Tension is high throughout most of the early parts of Dying Light. The learning curve can be pretty steep especially when it comes to movement. On the PlayStation 4, jumping is tied to the R1 button. It’s an unusual button configuration that I couldn’t get used to for a while. I died countless times because of a missed jump and because I ran out of breath before a horde of zombies trapped me. The most stressful time of the game (no matter how leveled up your character is) occurs during the night time. Zombies are stronger, more ferocious and the biggest threat are unique zombies called volatiles. These zombies are harder to kill, they have heightened senses and lastly, there are relentless hunters that will take you out the second you slow down. As the player, we are never safe at night. The upside to night time exploration and combat comes in the form of double experience for leveling up.



One of the coolest moments in Dying Light took a while to come across, but it’s worth it. This revolves around the leveling up process. When starting the game, Crane is basically defenseless which causes many problems. He can’t craft a variety of items, attacks are weak, weapons break easily and traversal is full of slow motions that exhaust Crane fairly quickly. By attacking, we get stronger, by running and jumping, we are more fluid in navigation and by surviving, our instincts grow stronger.

Crane’s progression is evident by how well we interact with the environment in Harran. The lack of fast travel is unfortunate at first because Crane has terrible agility and it takes a long time to get from place to place, but after a while, not having fast travel is no problem at all. It’s a blast to jump across rooftops and climb scaffolding. In addition to this, we are able to acquire a grappling hook which can speed up our travelling needs. Attacking becomes more powerful even though it unfortunately still feels a bit clunky throughout the whole game. The good thing is that we can craft weapons that can destroy zombies with ease. In a sense, it overshadows the fact that attacking is slow.
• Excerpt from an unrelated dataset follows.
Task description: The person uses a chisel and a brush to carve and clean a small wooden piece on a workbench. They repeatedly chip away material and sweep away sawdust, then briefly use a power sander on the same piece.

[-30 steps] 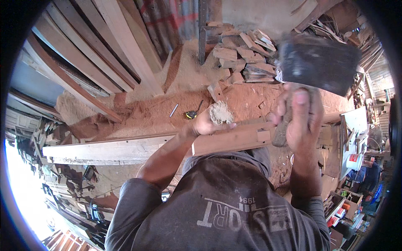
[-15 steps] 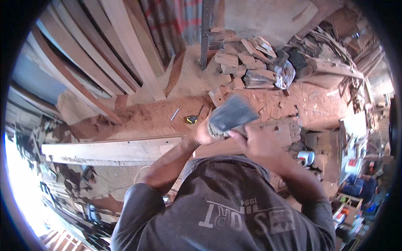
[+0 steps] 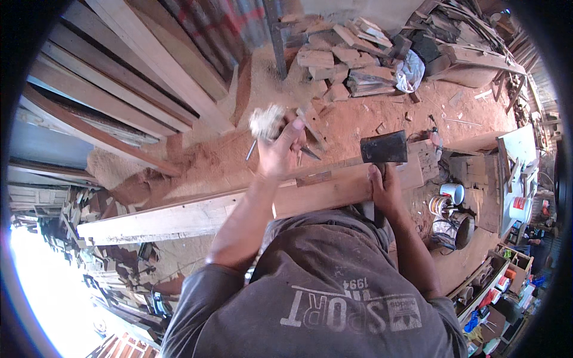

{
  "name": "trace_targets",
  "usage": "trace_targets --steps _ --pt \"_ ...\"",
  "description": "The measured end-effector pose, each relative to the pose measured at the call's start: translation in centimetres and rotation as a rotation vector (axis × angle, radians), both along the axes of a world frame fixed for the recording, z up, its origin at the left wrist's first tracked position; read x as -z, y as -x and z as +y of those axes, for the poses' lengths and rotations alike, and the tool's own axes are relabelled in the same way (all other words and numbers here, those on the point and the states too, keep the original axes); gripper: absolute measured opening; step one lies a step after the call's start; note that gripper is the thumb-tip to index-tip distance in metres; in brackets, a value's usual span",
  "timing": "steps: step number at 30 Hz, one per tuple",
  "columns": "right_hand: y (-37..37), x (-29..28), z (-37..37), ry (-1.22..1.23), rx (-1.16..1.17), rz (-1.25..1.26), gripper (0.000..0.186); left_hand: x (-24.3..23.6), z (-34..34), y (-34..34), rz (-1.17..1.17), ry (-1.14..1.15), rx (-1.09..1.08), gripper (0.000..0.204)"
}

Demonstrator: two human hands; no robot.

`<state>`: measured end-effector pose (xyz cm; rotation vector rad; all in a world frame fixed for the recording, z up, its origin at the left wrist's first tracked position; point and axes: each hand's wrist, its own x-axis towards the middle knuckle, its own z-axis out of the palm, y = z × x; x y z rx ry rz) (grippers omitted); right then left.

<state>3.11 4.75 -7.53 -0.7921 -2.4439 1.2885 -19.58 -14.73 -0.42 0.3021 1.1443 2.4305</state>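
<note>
Sawdusty floor [image 3: 203,162]; one reddish beam [image 3: 343,194]; left hand [image 3: 277,156] — curled round one chisel [image 3: 268,123]; right hand [image 3: 387,190] — wrapped round one mallet [image 3: 384,148]

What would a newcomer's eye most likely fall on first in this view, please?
Probably the black-headed mallet in the right grip, just right of centre by the wooden beam. Next might come the frayed-ended tool in the left grip, slightly left of centre, its pale tuft bright against the reddish ground. Behind, long planks fill the upper left.
</note>
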Motion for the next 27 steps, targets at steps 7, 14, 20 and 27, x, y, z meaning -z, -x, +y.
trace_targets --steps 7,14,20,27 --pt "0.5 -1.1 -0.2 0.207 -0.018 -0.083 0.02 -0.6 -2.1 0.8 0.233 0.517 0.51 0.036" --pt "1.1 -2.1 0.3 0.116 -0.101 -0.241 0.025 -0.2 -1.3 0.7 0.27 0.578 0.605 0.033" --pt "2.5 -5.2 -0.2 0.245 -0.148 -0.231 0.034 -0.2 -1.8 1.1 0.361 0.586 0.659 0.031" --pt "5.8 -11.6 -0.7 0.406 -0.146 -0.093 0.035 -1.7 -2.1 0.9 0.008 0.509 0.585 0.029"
There is multiplayer in Dying Light (both competitive and cooperative) that can bring new life into the game. You can play with three other people roaming Harran while exploring and completing missions. You can also level up this way. It’s interesting playing cooperatively because there are so many tactics that can be utilized to survive. One player can pick locks to enter new areas while the others hold off the zombie horde. In competitive multiplayer, one person controls a zombie that can invade other games and cause trouble for those players. It’s a tense mode that doesn’t need to be enabled, but players up for a challenge should give the appropriately titled “Be The Zombie” mode a shot. While the multiplayer is a fun addition to Dying Light, I personally enjoyed playing single player instead. There is a sense of horror and tension that is non-existent in multiplayer. Travelling alone, searching abandoned buildings, sewers and schools are more terrifying without “help” from other players.

Dying Light


For the most part, I’ve been talking about how fun Dying Light is, but the biggest criticism I have is the fact that Dying Light lacks mission variety. Basically every story mission and side-quest consists of the same objectives. There are “fetch” quests, escort missions, exploration missions and other tedious objectives. Sure, the context of these missions are different, but the execution is practically the same every time. That can get quite boring and that’s a shame because Dying Light is actually a pretty fun game.

Dying Light is an overall fun game to play and it should be played by fans of action and horror games. I don’t think Dying Light will win any awards, but that doesn’t really matter. Despite the fact that the game lacks diversity, Dying Light doesn’t overstay its welcome. Take a trip to Harran. It’s full of terror, excitement and danger. Dying Light is an experience worth your time.